C. A search engine where users only look at the top 5 results.

Show answer

A: Precision. A false alarm (real email marked as spam and hidden) is much worse than a missed catch (a spam message reaching the inbox, which the user can delete). You want every “spam” verdict to be trustworthy.
B: Recall. Missing a real cancer case (false negative) is far worse than a false alarm, which only triggers an additional test. The screen’s job is to catch every real case it can, even at the cost of investigating some healthy patients.
C: Precision (at top-k). Only the first few results are seen, so each one must be trustworthy. Missing relevant results that would have appeared on page 5 is much less costly than putting an irrelevant result in the top slot.

The pattern: name which kind of error costs more, and the metric to optimize falls out.

Flashcards

Ten cards. Click any card to reveal the answer. Use the Print flashcards button for one card per page.

Q. Why does accuracy lie on imbalanced data?

The majority class dominates the count; a model that always predicts the majority can score very high without doing the job (e.g., 99% accurate by ignoring the 1% positive class).

Q. What is the confusion matrix?

A 2x2 table of TP / FP / FN / TN counts. Every other classification metric is derived from these four numbers.

Q. Define precision.

TP / (TP + FP): of everything I flagged as positive, what fraction was actually positive? High precision = few false alarms.

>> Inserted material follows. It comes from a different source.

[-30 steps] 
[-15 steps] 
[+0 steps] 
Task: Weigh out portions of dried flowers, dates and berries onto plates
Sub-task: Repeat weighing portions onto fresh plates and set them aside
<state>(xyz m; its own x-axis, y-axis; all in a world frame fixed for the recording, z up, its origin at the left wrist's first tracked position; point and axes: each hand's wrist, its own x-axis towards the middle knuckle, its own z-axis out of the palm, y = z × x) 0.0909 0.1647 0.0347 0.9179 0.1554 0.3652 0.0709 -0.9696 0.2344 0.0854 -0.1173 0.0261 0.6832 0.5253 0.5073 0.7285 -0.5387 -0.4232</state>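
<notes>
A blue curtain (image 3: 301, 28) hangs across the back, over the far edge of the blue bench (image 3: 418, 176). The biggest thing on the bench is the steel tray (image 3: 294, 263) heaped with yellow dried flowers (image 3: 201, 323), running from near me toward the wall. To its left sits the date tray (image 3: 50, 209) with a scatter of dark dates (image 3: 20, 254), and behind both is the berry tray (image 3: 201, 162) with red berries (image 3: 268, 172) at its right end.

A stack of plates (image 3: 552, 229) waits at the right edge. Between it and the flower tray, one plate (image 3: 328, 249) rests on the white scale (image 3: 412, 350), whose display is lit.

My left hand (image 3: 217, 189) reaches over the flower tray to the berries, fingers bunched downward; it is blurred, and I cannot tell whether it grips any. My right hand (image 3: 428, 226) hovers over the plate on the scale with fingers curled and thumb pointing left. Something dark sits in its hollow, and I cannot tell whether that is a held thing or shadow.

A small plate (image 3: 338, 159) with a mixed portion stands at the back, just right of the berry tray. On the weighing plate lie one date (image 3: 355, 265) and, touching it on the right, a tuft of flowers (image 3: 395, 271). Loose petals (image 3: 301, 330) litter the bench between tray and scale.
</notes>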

Q. Define recall (sensitivity, true positive rate).

TP / (TP + FN): of all actual positives, what fraction did I catch? High recall = few misses.

Q. Why do precision and recall trade off?

The decision threshold controls both. Lowering the threshold raises recall and lowers precision; raising it does the opposite. You move along the curve, you do not get both for free.

Q. What is the F1 score?

The harmonic mean of precision and recall: F1 = 2 * P * R / (P + R). A single number that drops sharply when either precision or recall is bad.

Q. When is high recall more important than high precision?

When missing a positive is much worse than a false alarm: medical screens, fraud detection, safety alerts. Better to investigate too many than miss a real case.

Q. When is high precision more important than high recall?

When a false alarm is much worse than a miss: spam filters (real email lost), search-engine top results, recommendations. Every “yes” needs to be trustworthy.

Q. What do the ROC curve's axes show?

X: false positive rate = FP/(FP+TN). Y: true positive rate = recall = TP/(TP+FN). Each point is a different threshold; the top-left corner is perfect.

Q. What is AUC and one caveat?

The area under the ROC curve, a threshold-independent measure of class separation (0.5 random, 1.0 perfect). Caveat: on very imbalanced data, AUC can look optimistic; the precision-recall curve is often more honest.